No Time, No Inclination
Juncker simply had neither the time nor the inclination to worry about the escapades of his agents, say his critics -- just as he neglected to look after many of the country's other affairs.
Juncker has been prime minister since 1995, and during 14 years of his term, he concurrently served as finance minister and, consequently, as his country's representative at the International Monetary Fund in Washington. From 2004 until January of this year, he served as chair of the Euro Group of finance ministers of euro-zone countries. The committee is quite informal, but it is actually here where the important decisions about the common currency are made. The job is extremely time-consuming and nerve-wracking.
Juncker jetted around the world and became a major political figure. Luxembourg sometimes seemed like too small a pond for such a big fish -- because Juncker is nowhere near as modest as he tries to come across. And so it was that he was deeply hurt when the German chancellor and the French president robbed him of the chance in 2009 of becoming the president of the European Council, a position more or less equivalent to being the president of the EU. Instead, they chose Herman Van Rompuy, a bland Belgian politician.
It also irritated him when EU finance ministers would criticize Luxembourg because the country defended its business model as a tax oasis and refuge. In 2009, then German Finance Minister Peer Steinbrück took the lead on Luxembourg bashing when he threatened to hold a conference in Berlin on combating tax oases in which he would invite "Luxembourg, Switzerland, Austria and Ouagadougou," the capital of Burkina Faso, as guests. The comparison deeply insulted Luxembourgers.
A Superman Figure
The criticism and pressure on so many fronts had its impact over the years. Juncker became grumpier and more suspicious. He has remained something of a superman figure at home in Luxembourg -- the son of a steelworker who grew up to become a major European statesman who dramatically increased global awareness of the tiny Grand Duchy. In the most recent public opinion poll taken before his resignation, Juncker had a public approval rating of 72 percent. So it's not surprising that many friends within his conservative party as well as political adversaries believe Juncker may step back into the ring and run for the office again during new elections.

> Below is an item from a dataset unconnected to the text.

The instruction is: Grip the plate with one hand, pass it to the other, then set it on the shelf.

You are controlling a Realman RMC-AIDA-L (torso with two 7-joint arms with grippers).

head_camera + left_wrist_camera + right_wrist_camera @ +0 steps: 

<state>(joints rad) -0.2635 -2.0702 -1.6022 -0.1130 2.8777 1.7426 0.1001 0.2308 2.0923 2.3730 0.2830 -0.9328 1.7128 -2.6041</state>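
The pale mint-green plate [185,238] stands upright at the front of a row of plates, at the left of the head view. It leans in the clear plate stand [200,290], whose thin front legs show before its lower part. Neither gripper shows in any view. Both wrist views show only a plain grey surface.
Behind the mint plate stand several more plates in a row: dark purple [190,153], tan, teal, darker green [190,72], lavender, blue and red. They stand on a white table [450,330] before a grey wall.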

There are two potential successors standing by within his Christian Social People's Party. However, neither is unflawed. Finance Minister Luc Frieden often comes across like some kind of subordinate bookkeeper, and many find Luxembourg's longtime EU commissioner, Viviane Reding, to be too much of a nag. If Juncker didn't run, it would likely provide good prospects for his junior coalition partner, Foreign Minister Jean Asselborn, and his social democratic LSAP, to achieve a "historic election result" and become the country's strongest political party.
Ultimately, Juncker may have to run again for the sake of his party in order to ensure it secures a majority. Even if it would only be to boost his chances of taking over the European Council when Van Rompuy's term expires next year.